Studio album by Schiller
- Released: 30 July 2001
- Recorded: 2000–2001
- Genre: Synthpop, trance
- Length: 74:19
- Label: Universal / Zeitgeist - Polydor Zeitgeist
- Producer: Christopher von Deylen, Mirko Von Schlieffen

Schiller chronology
| Zeitgeist (1999) | Weltreise (2001) | Leben (2003) |

Singles from Weltreise
- "Ein schöner Tag (UK: A Beautiful Day)" Released: 5 September 2000; "Dream of You (with Heppner)" Released: 11 June 2001; "Dancing with Loneliness (with Kim Sanders)" Released: 26 November 2001;

= Weltreise =

Weltreise (The World Trip) is the second studio album by German electronical project Schiller by Christopher von Deylen and Mirko von Schlieffen.

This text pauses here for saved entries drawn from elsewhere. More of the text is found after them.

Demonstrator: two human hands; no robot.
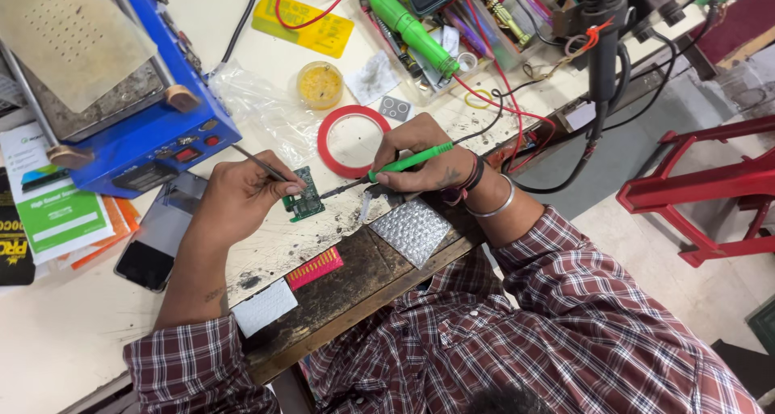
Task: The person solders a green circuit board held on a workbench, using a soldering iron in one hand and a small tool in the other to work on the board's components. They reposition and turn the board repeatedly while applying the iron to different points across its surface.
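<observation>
Right now both hands work over a small green circuit board (307,194) lying flat on the scorched, stained patch of the worktop (64,333), close to its near edge. Left hand (238,196) has its fingers closed around thin tweezers (260,163), their tips angled down to the board's left edge, likely to pin it or a part so it does not slide. Right hand (424,159) grips a green-handled soldering iron (404,162) pen-style, fingers closed on the handle, heel of the hand resting on the worktop for steadiness; the dark tip points left and sits at or just beside the board's right edge, contact cannot be told. The iron's cable runs off to the right, clear of the work. A red tape roll (353,141) lies just behind the right hand, a small yellow pot (320,84) (flux or paste, probably) beyond it, both within easy reach. A silver bubble pad (412,230) lies just under the right wrist, a pink comb-like strip (315,267) nearer the person. To the left a phone (157,240) lies flat, screen up, parked beside the blue heater unit (113,83). Tools and wires clutter the far side, well apart from the board.
</observation>
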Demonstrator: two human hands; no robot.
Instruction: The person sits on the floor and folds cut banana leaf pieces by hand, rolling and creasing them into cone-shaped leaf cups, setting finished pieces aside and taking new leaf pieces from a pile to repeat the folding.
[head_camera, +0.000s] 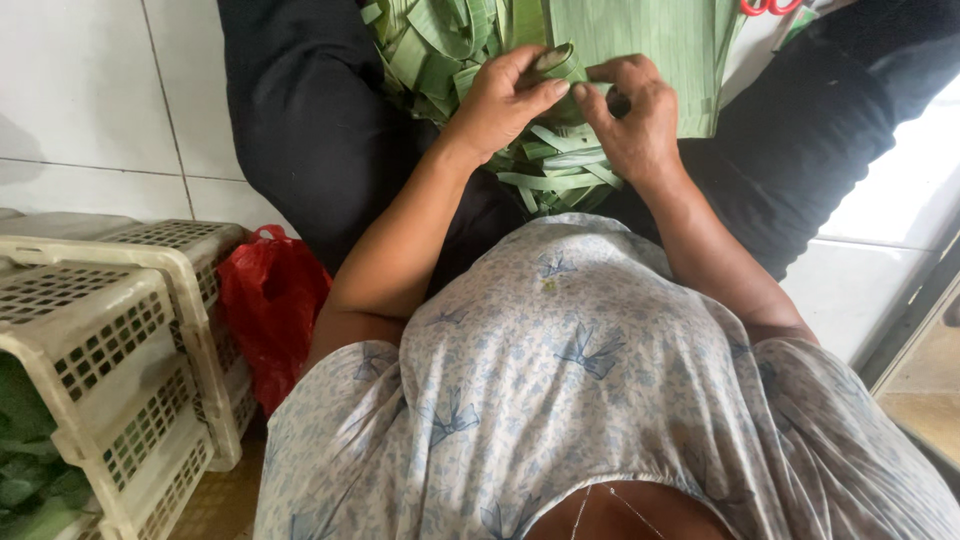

The album was internationally marketed as Voyage. It became a surprise hit, staying on the top position of the German longplay charts for four consecutive weeks. The album featured Kim Sanders and Peter Heppner as guest singers, with voice actors Otto Sander, Benjamin Völz and Franziska Pigulla adding spoken words passages.

Weltreise was also released as a DVD including a travel movie to the soundtrack.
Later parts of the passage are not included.